[TASK GOAL] Skip pictures in the listing below; copy exactly the lines from the one with "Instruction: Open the" through the one with "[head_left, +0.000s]", inclusive.

[GIVEN DATA]
------------------------------------------------------------------------
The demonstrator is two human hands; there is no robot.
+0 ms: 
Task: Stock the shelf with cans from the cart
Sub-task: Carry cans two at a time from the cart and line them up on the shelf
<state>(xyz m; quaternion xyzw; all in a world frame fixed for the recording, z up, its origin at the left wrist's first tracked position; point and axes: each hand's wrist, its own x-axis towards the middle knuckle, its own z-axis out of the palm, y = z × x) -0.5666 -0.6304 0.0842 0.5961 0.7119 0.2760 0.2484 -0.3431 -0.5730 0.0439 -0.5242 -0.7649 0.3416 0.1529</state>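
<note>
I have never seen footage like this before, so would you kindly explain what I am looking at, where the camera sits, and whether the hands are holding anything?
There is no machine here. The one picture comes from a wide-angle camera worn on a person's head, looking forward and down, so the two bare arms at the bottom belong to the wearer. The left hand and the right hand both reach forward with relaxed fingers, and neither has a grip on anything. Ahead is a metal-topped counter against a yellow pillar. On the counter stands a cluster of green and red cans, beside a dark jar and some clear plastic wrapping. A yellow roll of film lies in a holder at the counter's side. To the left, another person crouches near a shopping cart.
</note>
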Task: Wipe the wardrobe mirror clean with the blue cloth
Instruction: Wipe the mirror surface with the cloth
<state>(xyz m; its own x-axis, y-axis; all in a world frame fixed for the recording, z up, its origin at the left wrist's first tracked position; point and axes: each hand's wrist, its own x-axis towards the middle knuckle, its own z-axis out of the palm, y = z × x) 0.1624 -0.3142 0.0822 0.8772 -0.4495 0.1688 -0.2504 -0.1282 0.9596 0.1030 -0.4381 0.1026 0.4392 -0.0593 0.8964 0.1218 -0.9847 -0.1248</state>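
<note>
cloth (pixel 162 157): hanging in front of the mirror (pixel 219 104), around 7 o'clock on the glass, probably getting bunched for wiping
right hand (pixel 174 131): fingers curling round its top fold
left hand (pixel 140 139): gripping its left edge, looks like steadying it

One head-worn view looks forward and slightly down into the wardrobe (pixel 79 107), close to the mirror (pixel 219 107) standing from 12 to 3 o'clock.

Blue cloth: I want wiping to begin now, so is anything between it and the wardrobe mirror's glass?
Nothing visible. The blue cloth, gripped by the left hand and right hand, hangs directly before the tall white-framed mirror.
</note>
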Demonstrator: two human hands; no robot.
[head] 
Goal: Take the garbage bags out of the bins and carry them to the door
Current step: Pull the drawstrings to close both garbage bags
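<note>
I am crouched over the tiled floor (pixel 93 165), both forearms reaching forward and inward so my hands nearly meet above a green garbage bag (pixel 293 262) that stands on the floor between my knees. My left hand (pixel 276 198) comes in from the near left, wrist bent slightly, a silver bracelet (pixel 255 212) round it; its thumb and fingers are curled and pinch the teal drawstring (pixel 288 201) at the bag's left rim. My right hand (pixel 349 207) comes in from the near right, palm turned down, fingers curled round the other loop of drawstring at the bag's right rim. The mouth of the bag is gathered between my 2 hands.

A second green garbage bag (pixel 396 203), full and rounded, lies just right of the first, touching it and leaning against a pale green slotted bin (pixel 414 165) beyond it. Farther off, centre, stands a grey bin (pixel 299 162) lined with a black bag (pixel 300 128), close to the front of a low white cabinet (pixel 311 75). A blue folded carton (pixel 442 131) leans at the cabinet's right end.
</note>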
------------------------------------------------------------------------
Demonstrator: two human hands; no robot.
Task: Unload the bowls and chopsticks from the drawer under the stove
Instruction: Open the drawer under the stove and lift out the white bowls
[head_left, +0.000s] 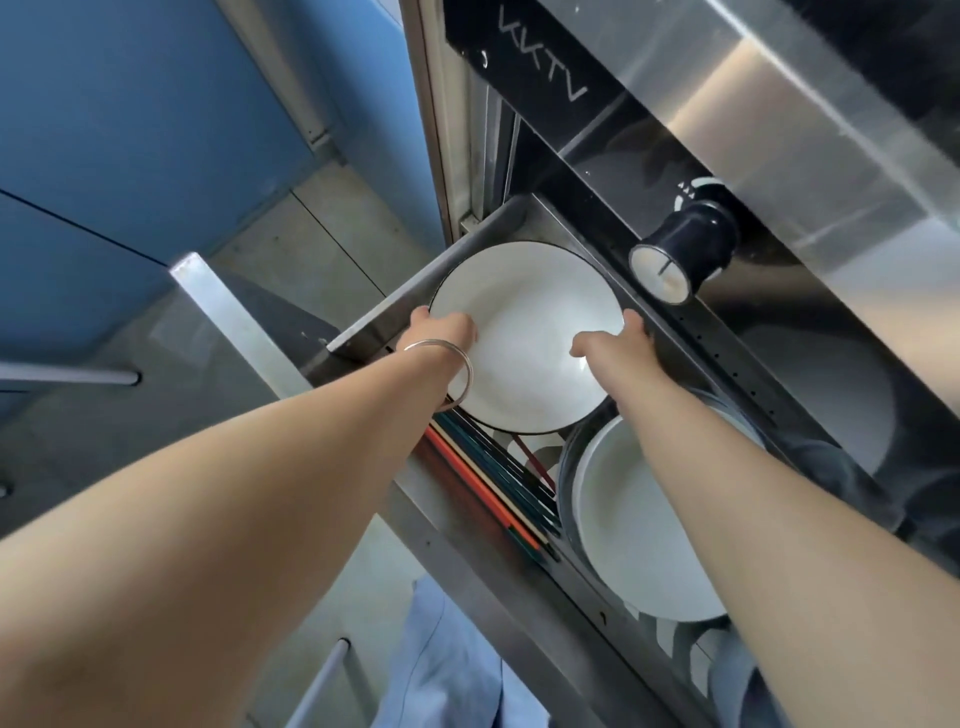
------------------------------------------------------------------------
[ANSWER TO THIS EXERCISE]
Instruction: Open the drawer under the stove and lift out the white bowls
[head_left, +0.000s] 

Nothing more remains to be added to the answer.